A federal ruling last week may result in faster final eligibility determinations for those who apply for long-term care Medicaid benefits in Illinois — and therefore more timely payments to supportive living facilities, nursing homes and others who provide care and services to beneficiaries.

Delays in final determinations, according to the plaintiffs in a case filed in April 2017, violate the Medicaid Act’s requirements and have resulted in delayed payments for long-term care and other services.

Four women who were residents of supportive living facilities or nursing homes brought the case after seeking Medicaid coverage through the state in 2015 and 2016. They wanted the lawsuit to be certified as a class action on behalf of Illinois Medicaid applicants for long-term care benefits whose applications are pending.

U.S. District Judge Joan B. Gottschall on Thursday certified the class to include any Illinois resident who had applied for Medicaid after Feb. 1, 2015, and had been deemed eligible for long-term care benefits but had not yet received a final eligibility determination or hearing notice within a certain number of days — 45 in non-disability cases and 90 in disability cases.

The class also includes all those who were determined to be eligible to receive long-term care Medicaid benefits from the state on or after Feb. 1, 2015, but who are still waiting to be deemed “admitted” to a long-term care facility.
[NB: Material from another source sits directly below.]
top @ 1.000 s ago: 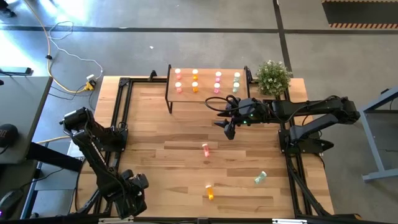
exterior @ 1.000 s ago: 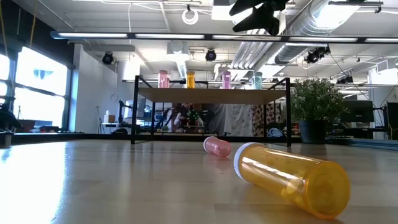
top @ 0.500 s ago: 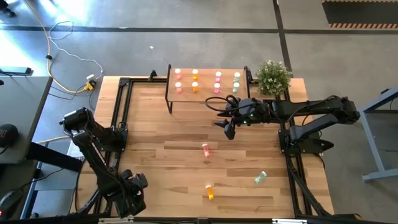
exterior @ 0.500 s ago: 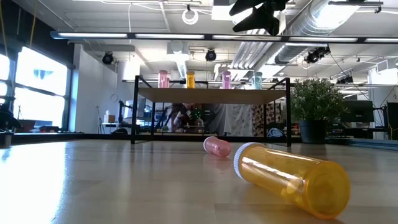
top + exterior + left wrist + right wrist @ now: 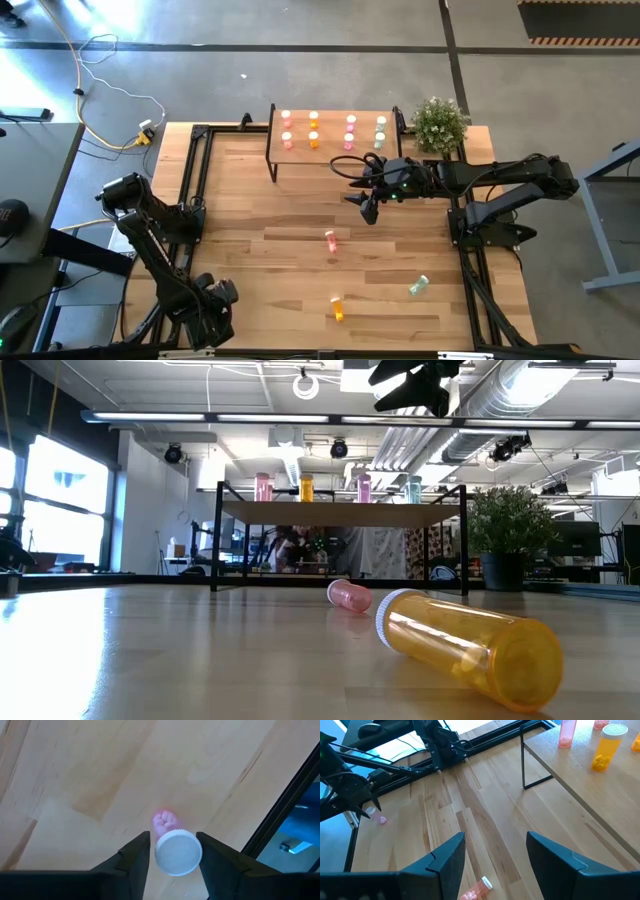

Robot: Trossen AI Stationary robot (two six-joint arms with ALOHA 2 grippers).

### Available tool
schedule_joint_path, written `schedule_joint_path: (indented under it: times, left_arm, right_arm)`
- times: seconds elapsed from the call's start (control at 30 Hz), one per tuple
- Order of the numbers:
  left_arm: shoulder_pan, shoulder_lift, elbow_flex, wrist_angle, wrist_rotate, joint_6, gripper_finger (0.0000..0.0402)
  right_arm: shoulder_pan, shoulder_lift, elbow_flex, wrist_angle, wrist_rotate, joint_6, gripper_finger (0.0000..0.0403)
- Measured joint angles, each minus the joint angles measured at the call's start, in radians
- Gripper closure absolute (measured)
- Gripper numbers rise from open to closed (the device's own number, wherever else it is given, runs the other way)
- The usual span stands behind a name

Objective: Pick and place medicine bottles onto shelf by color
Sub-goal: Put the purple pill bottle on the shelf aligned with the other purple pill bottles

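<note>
Near the table's front left corner my left gripper (image 5: 222, 296) points down, shut on a small pink bottle with a white cap (image 5: 178, 852). The right wrist view shows the same gripper (image 5: 366, 810) far off with that bottle. My right gripper (image 5: 368, 207) hovers open above the table in front of the shelf (image 5: 332, 146), nothing between its fingers (image 5: 495, 840). Several pink, orange and teal bottles stand upright on the shelf's top board. On the table, a pink bottle (image 5: 330, 240), an orange one (image 5: 337, 308) and a teal one (image 5: 418, 286) lie on their sides. My left gripper has the pink bottle pinched between its two fingers, one on either side just below the white cap (image 5: 186, 851). The fingers come from above, pointing down. The bottle stands roughly upright with its pink base (image 5: 163, 820) toward the table; whether it is lifted clear I cannot tell.
A potted plant (image 5: 438, 122) stands at the shelf's right end. Black frame rails (image 5: 195, 180) run along the table's left and right sides. Bare wood lies between the shelf and the lying bottles. In the low view the orange bottle (image 5: 470, 650) lies close to the camera.
</note>
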Motion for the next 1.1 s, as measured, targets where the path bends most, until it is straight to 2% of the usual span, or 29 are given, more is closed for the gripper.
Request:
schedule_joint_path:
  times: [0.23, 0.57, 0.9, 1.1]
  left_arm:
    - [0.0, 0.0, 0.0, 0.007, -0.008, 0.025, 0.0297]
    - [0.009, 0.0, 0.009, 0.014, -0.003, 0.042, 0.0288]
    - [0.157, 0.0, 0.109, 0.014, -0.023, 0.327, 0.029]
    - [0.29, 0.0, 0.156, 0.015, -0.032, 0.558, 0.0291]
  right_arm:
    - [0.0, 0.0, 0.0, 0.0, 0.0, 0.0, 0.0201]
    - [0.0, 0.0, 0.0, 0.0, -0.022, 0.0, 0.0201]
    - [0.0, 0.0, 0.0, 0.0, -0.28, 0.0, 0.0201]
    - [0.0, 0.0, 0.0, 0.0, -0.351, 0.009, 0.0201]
In Illinois, Gottschall noted, a “favorable” eligibility determination is required to receive benefits, but for supportive living and nursing facilities to be paid, a beneficiary then “must be processed as ‘admitted’ in an [Illinois Department of Healthcare and Family Services] computer system called ‘MEDI.’ ”

One plaintiff in the case, Alma Koss, first applied for long-term care Medicaid benefits in August 2015. “She submitted allegedly missing documents the next month, and she had yet to receive a determination on her first application when the complaint was filed,” Gottschall noted in her ruling.

Koss completed a second application in June 2016, and the next month, the Illinois Department of Human Services said she was eligible for basic benefits retroactive to May 2016, Gottschall wrote. As a result, Koss alleges, the supportive living facility at which she has lived since August 2015 has not been paid. Also, Koss alleges, her ophthalmologist has not been paid and, therefore, would not treat her. Koss maintains that she is now blind because she did not receive eyecare.

Since the claim was filed, one of the original plaintiffs has died and another withdrew from the case. In her ruling Thursday, however, Gottschall said that others could join in the remaining plaintiffs’ case.

She also said that the state must determine long-term care benefit eligibility for members of the class before June 28. Beginning June 28, the state must pay long-term care and other Medicaid benefits to (or for the benefit of) class members while their applications are pending beyond the Medicaid Act’s deadlines for eligibility determination.

The state also must file an update on its efforts to comply with the ruling by the end of this month. A status conference has been set for May 9.